Die Zeiten werden ja immer süßer, das ist sicherlich der Fastfood-Unkultur geschuldet, und deshalb mache ich mir immer wieder einen Rosinen-Essig. Das Rezept ist leicht geschildert: Rosinen hacken und rein in den Essig. Das Verhältnis sollte bei einem Viertel Rosinen und drei Vierteln Essig sein. Süße Komponenten runden den Essig immer gut ab, man darf es nur nicht übertreiben. Ist der Essig durch lange Standzeiten scharf geworden, so erreiche ich wunderbare Ergebnisse, indem ich süßen Wermut dazukippe. Richtig spannend wird es, wenn dem Essig auch noch Gewürze beigegeben werden. Warum sollte man nicht mit Safranessig, Nelkenessig oder Estragonessig hantieren. Eines ist gewiss: Gut durchfermentiert, auf Flaschen gezogen und gut verschlossen ist Essig nahezu unbegrenzt haltbar. Leider sind meine Kreationen nie so alt geworden, dass ich Jahrgangsessige gegenseitig verkosten konnte, das wäre sicher ein sehr reizvolles Ziel.

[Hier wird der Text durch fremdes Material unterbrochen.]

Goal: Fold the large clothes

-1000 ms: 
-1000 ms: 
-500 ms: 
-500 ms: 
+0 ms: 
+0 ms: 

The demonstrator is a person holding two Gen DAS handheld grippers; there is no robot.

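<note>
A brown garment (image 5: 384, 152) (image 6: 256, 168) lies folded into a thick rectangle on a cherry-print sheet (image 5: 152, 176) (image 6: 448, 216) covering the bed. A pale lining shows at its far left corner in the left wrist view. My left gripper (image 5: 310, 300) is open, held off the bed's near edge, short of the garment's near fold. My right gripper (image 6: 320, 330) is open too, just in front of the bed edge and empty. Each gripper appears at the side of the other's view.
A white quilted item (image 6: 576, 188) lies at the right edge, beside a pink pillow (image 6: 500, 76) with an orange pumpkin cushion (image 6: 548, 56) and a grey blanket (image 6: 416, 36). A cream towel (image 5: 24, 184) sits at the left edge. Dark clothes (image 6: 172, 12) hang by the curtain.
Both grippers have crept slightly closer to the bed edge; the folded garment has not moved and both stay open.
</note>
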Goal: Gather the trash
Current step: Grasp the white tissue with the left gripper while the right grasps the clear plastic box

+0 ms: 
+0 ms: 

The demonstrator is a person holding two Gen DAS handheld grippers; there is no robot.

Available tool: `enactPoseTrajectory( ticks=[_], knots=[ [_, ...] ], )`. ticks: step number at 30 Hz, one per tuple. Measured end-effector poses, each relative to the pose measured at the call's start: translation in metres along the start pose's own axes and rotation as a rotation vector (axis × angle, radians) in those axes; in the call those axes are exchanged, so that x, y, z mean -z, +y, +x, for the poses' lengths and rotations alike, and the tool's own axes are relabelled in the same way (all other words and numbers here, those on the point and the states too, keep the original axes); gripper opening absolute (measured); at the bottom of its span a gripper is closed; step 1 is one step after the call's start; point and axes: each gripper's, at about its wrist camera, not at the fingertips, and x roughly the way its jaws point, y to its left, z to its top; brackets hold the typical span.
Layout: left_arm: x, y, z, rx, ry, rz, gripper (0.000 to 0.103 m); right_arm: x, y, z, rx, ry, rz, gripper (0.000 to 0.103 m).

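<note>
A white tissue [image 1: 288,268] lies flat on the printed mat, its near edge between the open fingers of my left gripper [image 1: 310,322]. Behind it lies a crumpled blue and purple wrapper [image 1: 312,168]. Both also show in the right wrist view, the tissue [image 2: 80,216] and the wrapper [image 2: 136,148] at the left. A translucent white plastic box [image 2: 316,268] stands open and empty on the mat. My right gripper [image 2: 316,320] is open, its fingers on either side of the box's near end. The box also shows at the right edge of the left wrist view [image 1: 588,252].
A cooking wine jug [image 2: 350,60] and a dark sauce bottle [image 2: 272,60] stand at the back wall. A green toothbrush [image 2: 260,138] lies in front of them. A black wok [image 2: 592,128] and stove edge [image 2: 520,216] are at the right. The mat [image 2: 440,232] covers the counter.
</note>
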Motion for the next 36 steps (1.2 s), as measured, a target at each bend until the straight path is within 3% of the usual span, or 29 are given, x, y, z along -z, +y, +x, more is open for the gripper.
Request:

Der Umgang mit Essig ist in hohem Maße ein Vertiefen in die Natur. Die Natur lässt sich jedoch nicht in genaue Rezepte pressen, auch wenn die Industrie das ständig anstrebt und sich dabei immer mehr von der Natur entfernt.

Deshalb ist Essigmachen, wenn man nicht in industriellen Dimensionen produziert, sehr von der eigenen Intuition und von eigenen Vorlieben geprägt. Es gibt keine Regeln, sondern eher die Empfehlung, dem eigenen Geschmackssinn folgend immer wieder zu probieren und Geduld zu haben. Mit der Herstellung des Essigs ist es wie mit der Kocherei: Man lernt mit Niederlagen zu leben und sich aus Missglücktem in neue Höhen zu schwingen.

Ist das Essigbehältnis voll und enthält fertigen, unfallfreien Essig, geht man mit einer zweiten oder dritten Charge an den Start. Wächst einem die Produktion über den Kopf, so kann ich mir kein besseres Geschenk oder Mitbringsel vorstellen als ein Fläschchen Essig, womöglich in einer Medizinflasche verkorkt.